## Exercise
Pictures found in the material must be left out, and every line returned as written.

== Segment start ==

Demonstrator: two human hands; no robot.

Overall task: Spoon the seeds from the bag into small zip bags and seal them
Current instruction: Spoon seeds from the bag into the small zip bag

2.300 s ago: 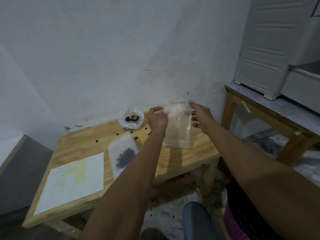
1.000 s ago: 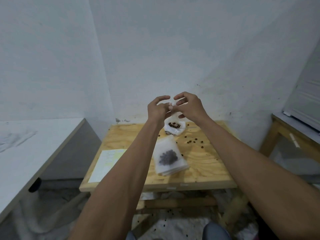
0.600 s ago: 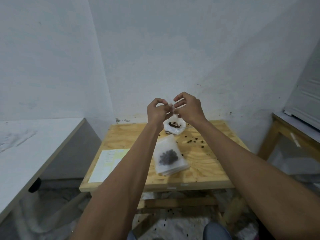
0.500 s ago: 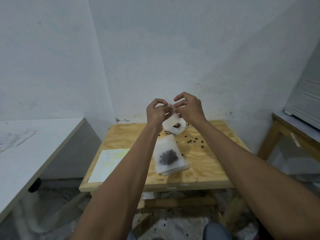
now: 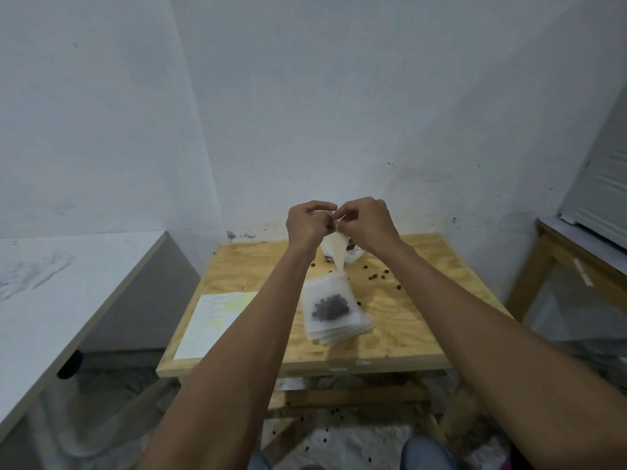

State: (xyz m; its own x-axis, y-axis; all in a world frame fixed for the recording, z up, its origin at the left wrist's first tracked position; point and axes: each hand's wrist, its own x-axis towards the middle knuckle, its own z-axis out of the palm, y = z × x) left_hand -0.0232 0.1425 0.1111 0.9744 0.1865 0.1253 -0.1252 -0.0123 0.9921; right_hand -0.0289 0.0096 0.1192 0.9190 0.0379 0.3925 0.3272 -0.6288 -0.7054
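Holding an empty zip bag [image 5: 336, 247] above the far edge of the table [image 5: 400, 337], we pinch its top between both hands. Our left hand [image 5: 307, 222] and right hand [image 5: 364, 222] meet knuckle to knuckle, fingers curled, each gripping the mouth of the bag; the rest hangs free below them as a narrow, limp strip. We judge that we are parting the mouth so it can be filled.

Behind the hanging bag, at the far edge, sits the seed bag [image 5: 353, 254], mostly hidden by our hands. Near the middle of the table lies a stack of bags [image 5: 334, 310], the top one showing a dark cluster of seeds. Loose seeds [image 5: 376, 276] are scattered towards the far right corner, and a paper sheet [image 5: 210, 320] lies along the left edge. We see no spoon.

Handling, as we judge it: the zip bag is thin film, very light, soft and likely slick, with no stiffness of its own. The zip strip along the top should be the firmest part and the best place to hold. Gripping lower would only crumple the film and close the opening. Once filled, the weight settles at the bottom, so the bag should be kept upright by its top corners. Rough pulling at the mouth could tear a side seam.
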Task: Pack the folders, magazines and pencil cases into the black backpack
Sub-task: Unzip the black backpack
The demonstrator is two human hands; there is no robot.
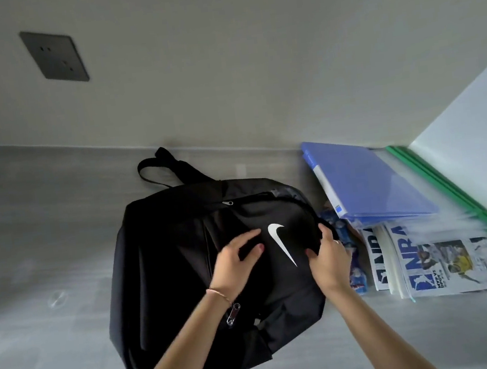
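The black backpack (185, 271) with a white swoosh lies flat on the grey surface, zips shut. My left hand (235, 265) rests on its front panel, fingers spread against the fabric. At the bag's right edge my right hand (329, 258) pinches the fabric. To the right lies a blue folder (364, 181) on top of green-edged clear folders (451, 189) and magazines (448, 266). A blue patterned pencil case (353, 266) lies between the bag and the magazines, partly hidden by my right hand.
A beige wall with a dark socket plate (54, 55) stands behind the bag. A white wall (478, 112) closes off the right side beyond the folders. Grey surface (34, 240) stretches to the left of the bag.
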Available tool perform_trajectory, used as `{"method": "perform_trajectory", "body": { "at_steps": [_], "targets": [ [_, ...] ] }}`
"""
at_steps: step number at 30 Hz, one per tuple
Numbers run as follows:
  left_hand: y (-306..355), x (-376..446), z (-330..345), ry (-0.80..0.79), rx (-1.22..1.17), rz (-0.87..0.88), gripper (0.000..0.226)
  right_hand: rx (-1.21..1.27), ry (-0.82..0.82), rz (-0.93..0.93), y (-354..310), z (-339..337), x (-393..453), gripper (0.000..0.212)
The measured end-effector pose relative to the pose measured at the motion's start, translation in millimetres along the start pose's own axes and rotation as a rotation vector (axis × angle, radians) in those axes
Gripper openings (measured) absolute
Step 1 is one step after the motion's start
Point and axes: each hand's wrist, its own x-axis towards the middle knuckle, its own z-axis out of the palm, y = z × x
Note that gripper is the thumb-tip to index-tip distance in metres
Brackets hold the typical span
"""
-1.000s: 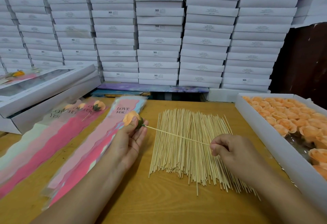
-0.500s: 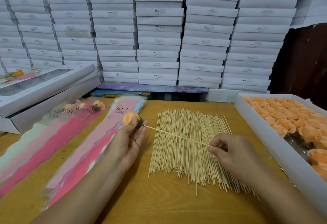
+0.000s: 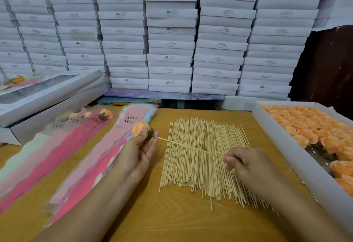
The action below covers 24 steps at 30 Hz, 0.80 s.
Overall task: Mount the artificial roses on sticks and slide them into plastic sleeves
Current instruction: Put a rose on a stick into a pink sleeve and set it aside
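My left hand pinches a peach artificial rose with a green base between thumb and fingers. A thin wooden stick runs from the rose's base to my right hand, which pinches its other end. Both hands hover over the wooden table. A spread pile of sticks lies under the held stick. A stack of pink "LOVE YOU" plastic sleeves lies just left of my left hand. Farther left, sleeved roses rest on more sleeves.
A white tray full of peach rose heads stands along the right edge. Flat white window boxes sit at the back left. A wall of stacked white boxes fills the background.
My right hand has edged slightly left along the stick toward the rose. The left hand and the rose stay where they were.
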Motion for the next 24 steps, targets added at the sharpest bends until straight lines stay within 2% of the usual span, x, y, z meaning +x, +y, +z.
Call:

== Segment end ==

## Answer space
Demonstrator: two human hands; no robot.

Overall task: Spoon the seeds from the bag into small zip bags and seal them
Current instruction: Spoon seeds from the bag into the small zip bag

2.300 s ago: 
1.000 s ago: 
0.600 s ago: 
0.500 s ago: 
now: 

State: (xyz m; its own x-axis, y-axis; all in a world frame fixed for the recording, z up, its origin at the left wrist's first tracked position; point and axes: each hand's wrist, its own x-axis towards the middle knuckle, its own z-axis out of the palm, y = z × x) left_hand -0.0232 0.1425 0.1111 0.9744 0.1865 0.1253 -0.1252 -0.0123 0.9921; right_hand -0.0289 0.0096 0.1192 0.9190 0.0379 0.3925 0.3272 -0.6288 -0.7054
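Holding an empty zip bag [image 5: 336, 247] above the far edge of the table [image 5: 400, 337], we pinch its top between both hands. Our left hand [image 5: 307, 222] and right hand [image 5: 364, 222] meet knuckle to knuckle, fingers curled, each gripping the mouth of the bag; the rest hangs free below them as a narrow, limp strip. We judge that we are parting the mouth so it can be filled.

Behind the hanging bag, at the far edge, sits the seed bag [image 5: 353, 254], mostly hidden by our hands. Near the middle of the table lies a stack of bags [image 5: 334, 310], the top one showing a dark cluster of seeds. Loose seeds [image 5: 376, 276] are scattered towards the far right corner, and a paper sheet [image 5: 210, 320] lies along the left edge. We see no spoon.

Handling, as we judge it: the zip bag is thin film, very light, soft and likely slick, with no stiffness of its own. The zip strip along the top should be the firmest part and the best place to hold. Gripping lower would only crumple the film and close the opening. Once filled, the weight settles at the bottom, so the bag should be kept upright by its top corners. Rough pulling at the mouth could tear a side seam.
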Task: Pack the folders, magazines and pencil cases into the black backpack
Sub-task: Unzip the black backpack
The demonstrator is two human hands; there is no robot.
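The black backpack (185, 271) with a white swoosh lies flat on the grey surface, zips shut. My left hand (235, 265) rests on its front panel, fingers spread against the fabric. At the bag's right edge my right hand (329, 258) pinches the fabric. To the right lies a blue folder (364, 181) on top of green-edged clear folders (451, 189) and magazines (448, 266). A blue patterned pencil case (353, 266) lies between the bag and the magazines, partly hidden by my right hand.
A beige wall with a dark socket plate (54, 55) stands behind the bag. A white wall (478, 112) closes off the right side beyond the folders. Grey surface (34, 240) stretches to the left of the bag.
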Available tool perform_trajectory, used as `{"method": "perform_trajectory", "body": { "at_steps": [_], "targets": [ [_, ...] ] }}`
"""
at_steps: step number at 30 Hz, one per tuple
Numbers run as follows:
  left_hand: y (-306..355), x (-376..446), z (-330..345), ry (-0.80..0.79), rx (-1.22..1.17), rz (-0.87..0.88), gripper (0.000..0.226)
  right_hand: rx (-1.21..1.27), ry (-0.82..0.82), rz (-0.93..0.93), y (-354..310), z (-339..337), x (-393..453), gripper (0.000..0.212)
The measured end-effector pose relative to the pose measured at the motion's start, translation in millimetres along the start pose's own axes and rotation as a rotation vector (axis × angle, radians) in those axes
Gripper openings (measured) absolute
Step 1 is one step after the motion's start
Point and axes: each hand's wrist, its own x-axis towards the middle knuckle, its own z-axis out of the palm, y = z × x
Note that gripper is the thumb-tip to index-tip distance in metres
Brackets hold the typical span
"""
-1.000s: 
-0.500s: 
+0.000s: 
The action below covers 24 steps at 30 Hz, 0.80 s.
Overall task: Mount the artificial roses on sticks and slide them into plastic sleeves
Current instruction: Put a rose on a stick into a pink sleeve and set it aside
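My left hand pinches a peach artificial rose with a green base between thumb and fingers. A thin wooden stick runs from the rose's base to my right hand, which pinches its other end. Both hands hover over the wooden table. A spread pile of sticks lies under the held stick. A stack of pink "LOVE YOU" plastic sleeves lies just left of my left hand. Farther left, sleeved roses rest on more sleeves.
A white tray full of peach rose heads stands along the right edge. Flat white window boxes sit at the back left. A wall of stacked white boxes fills the background.
My right hand has edged slightly left along the stick toward the rose. The left hand and the rose stay where they were.
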Motion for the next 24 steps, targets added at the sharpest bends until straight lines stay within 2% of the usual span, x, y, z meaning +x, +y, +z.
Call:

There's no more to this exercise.